According to Abernathy et al (1991), fish ways (fish passage) have been constructed worldwide and have proved to help mitigate many fisheries globally. Nevertheless, in order to assure the effectiveness of the fish ways, it is important that fish passage design criteria are established for local species and conditions of the specific region, and not adopted from studies conducted elsewhere. Fish passage systems may provide a means to mitigate the barrier effect of dams on migrating fish species. Even though design criteria were initially developed for the fish fauna of temperate regions, they are widely used in tropical rivers with relative success (Brett et al, 1998). A fish passage concept has been developed for a hydroelectric power project on the Niger River in the absence of suitable fish passage design criteria.

The design of a fish passage, the effectiveness of which is closely linked to the water velocities and flow patterns, should take into account the behaviour of the target species. Thus the water velocities in the passage must be compatible with their swimming capacity and behaviour. A large water level difference between pools, excessive aeration or turbulence, large eddies or low flow velocities can act as a barrier for fish. In addition to hydraulic factors, fish are sensitive to other environmental parameters (level of dissolved oxygen, temperature, noise, light, odour, etc.), which can have a deterrent effect. Downstream fish passage technologies are much less advanced than those for upstream passage. Obviously, this is partly due to the fact that efforts towards reestablishing free movement for migrating fish began with the construction of upstream fish passage facilities and that downstream migration problems have only more recently been taken into consideration. Second, the development of effective facilities for downstream migration is much more difficult and complex. Research continues to improve downstream passage, especially at large obstacles where satisfactory solutions were scarce (EPRI 1994).

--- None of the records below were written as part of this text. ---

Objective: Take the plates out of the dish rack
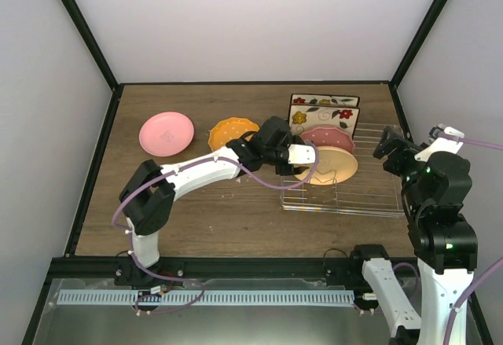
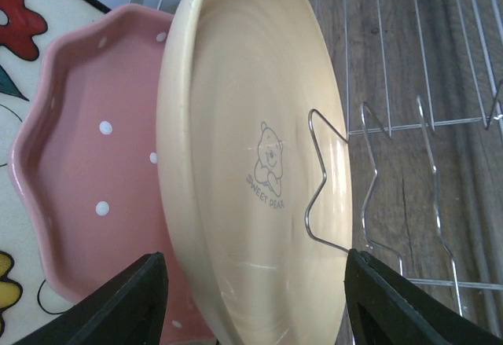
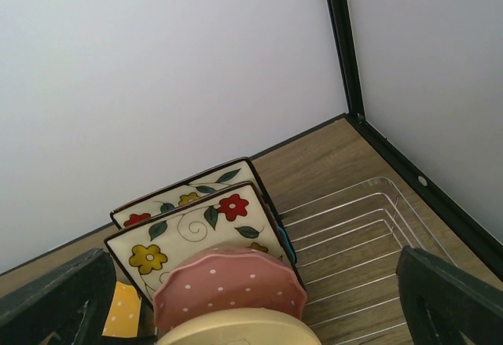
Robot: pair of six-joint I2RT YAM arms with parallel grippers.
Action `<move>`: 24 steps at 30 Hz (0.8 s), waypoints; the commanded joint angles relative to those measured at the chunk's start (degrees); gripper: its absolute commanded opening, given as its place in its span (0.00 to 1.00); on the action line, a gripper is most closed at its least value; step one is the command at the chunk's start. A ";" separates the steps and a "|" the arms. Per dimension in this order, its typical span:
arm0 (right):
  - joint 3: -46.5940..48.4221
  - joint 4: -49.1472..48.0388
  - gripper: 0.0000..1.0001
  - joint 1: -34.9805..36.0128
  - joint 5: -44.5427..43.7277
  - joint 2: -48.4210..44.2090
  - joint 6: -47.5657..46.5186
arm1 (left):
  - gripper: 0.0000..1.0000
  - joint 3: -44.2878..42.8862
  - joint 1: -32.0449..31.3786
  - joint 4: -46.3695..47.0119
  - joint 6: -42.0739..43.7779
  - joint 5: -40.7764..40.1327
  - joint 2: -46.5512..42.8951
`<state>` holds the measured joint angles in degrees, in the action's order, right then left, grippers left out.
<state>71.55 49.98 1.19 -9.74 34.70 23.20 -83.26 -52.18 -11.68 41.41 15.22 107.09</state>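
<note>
The dish rack point(image 1: 369, 192) stands at the right. It holds two square flower plates point(image 1: 324, 101) at the back, then a dotted dark pink plate point(image 1: 330, 135) and a yellow plate point(image 1: 338, 164) in front. My left gripper point(image 1: 310, 160) is open, and its fingers point(image 2: 126, 306) straddle the lower edge of the yellow plate point(image 2: 251, 164) without closing on it. The dotted pink plate point(image 2: 86, 180) stands just behind. My right gripper point(image 1: 393, 144) is open and empty above the rack's right side. A teal sliver point(image 3: 285, 244) shows behind the front flower plate point(image 3: 204, 227).
A pink plate point(image 1: 166, 133) and an orange plate point(image 1: 230, 132) lie flat on the wooden table left of the rack. The rack's front and right rows of tines point(image 2: 424, 125) hold nothing. Black frame rails border the table, with white walls behind.
</note>
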 commanded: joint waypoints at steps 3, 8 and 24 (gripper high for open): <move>1.94 1.60 1.00 -0.31 -1.77 -0.96 -1.10 | 0.60 -2.83 -1.05 2.87 -1.02 -2.92 2.46; 1.76 1.80 1.00 -0.29 -1.90 -1.10 -1.52 | 0.40 -4.19 -1.37 2.81 -2.71 -4.35 3.68; -0.40 0.97 1.00 -0.31 -1.74 -2.07 -1.32 | 0.04 -15.83 -4.24 -1.95 -10.75 -20.40 1.51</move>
<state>71.40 51.40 1.19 -10.74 33.56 21.89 -92.86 -55.96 -12.64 32.97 -1.76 110.76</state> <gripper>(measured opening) 0.998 0.095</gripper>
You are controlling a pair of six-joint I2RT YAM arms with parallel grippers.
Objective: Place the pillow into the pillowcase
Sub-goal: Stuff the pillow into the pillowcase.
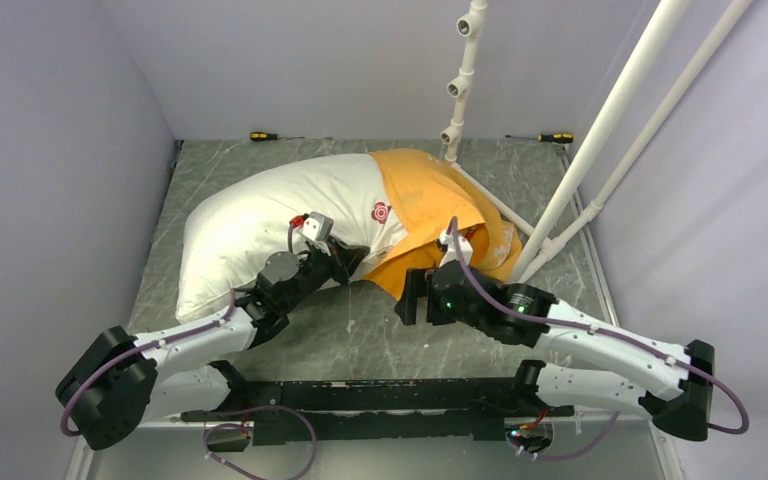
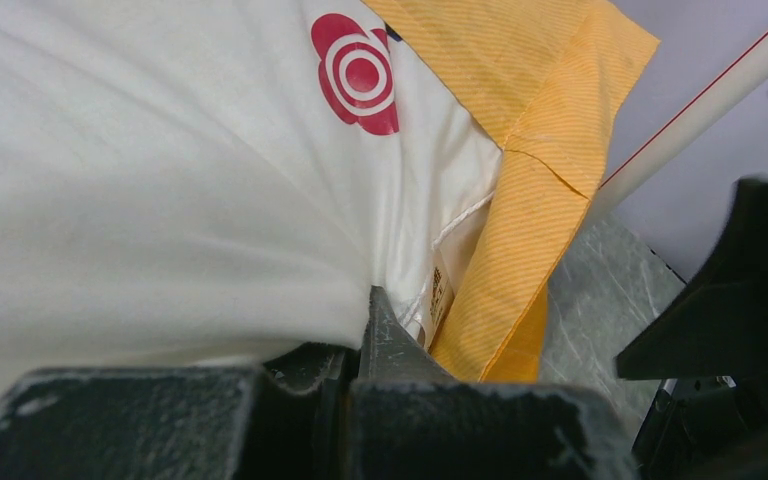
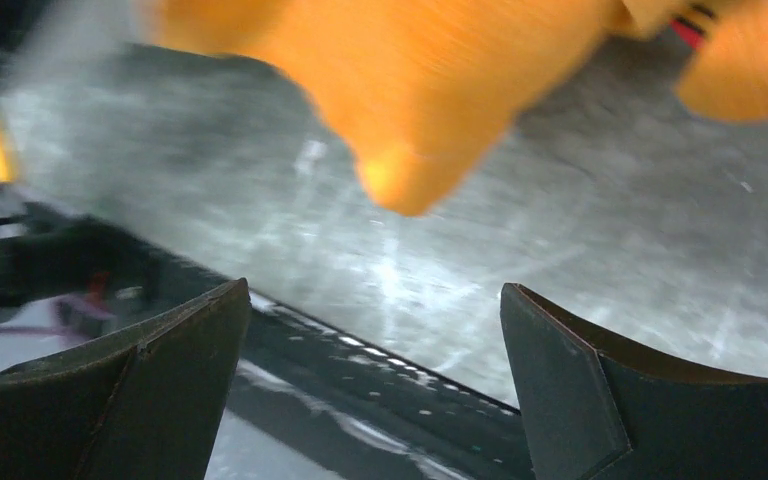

Design for fish passage can either be a low flow or high flow. Design low flow for fish passage is the mean daily average stream flow that is exceeded 95% of the time during periods when migrating fish are normally present at the site. This is determined by summarizing the previous 25 years of mean daily stream flows occurring during the fish passage season, or by an appropriate artificial stream flow duration methodology if stream flow records are not available (Clay, 1995). Shorter data sets of stream flow records may be useable if they encompass a broad range of flow conditions. The fish passage design low flow is the lowest stream flow for which migrants are expected to be present, migrating, and dependent on the proposed facility for safe passage. Design high flow for fish passage is the mean daily average stream flow that is exceeded 5% of the time during periods when migrating fish are normally present at the site. This is determined by summarizing the previous 25 years of mean daily stream flows occurring during the fish passage season, or by an appropriate artificial stream flow duration methodology if stream flow records are not available. Shorter data sets of stream flow records may be used if they encompass a broad range of flow conditions. The fish passage design high flow is the highest stream flow for which migrants are expected to be present, migrating, and dependent on the proposed facility for safe passage (Clay, 1995). However, this study is examining the application of fish passage design principles to enhance sustainability of inland fishery resources in the west Africans waters considering Niger River as the case study.

 

1.2   STATEMENT OF THE PROBLEM
Any form of conduit, channel, lift, other device or structure which facilitates the free passage of migrating fish over, through or around any dam or other obstruction, whether natural or man-made, in either an upstream or a downstream direction can be considered as fish passage which the application can enhance the sustainability of the inland fisheries resources. In the past the provision of fish passes has usually only been concerned with the upstream migration of the diadromous (sea to freshwater cycle) migratory salmonid species. In recent years interest has widened to include the potadromous (within fresh water) coarse fish species, and other diadromous species such as eels and shad. This study seeks to encourage the consideration of fish passes for the all species. Recently there has been an upsurge in the use of existing, and sometimes new, obstructions for the purposes of electricity generation by hydropower. It is essential in such projects that account is taken of fish passage needs both in the upstream and downstream directions.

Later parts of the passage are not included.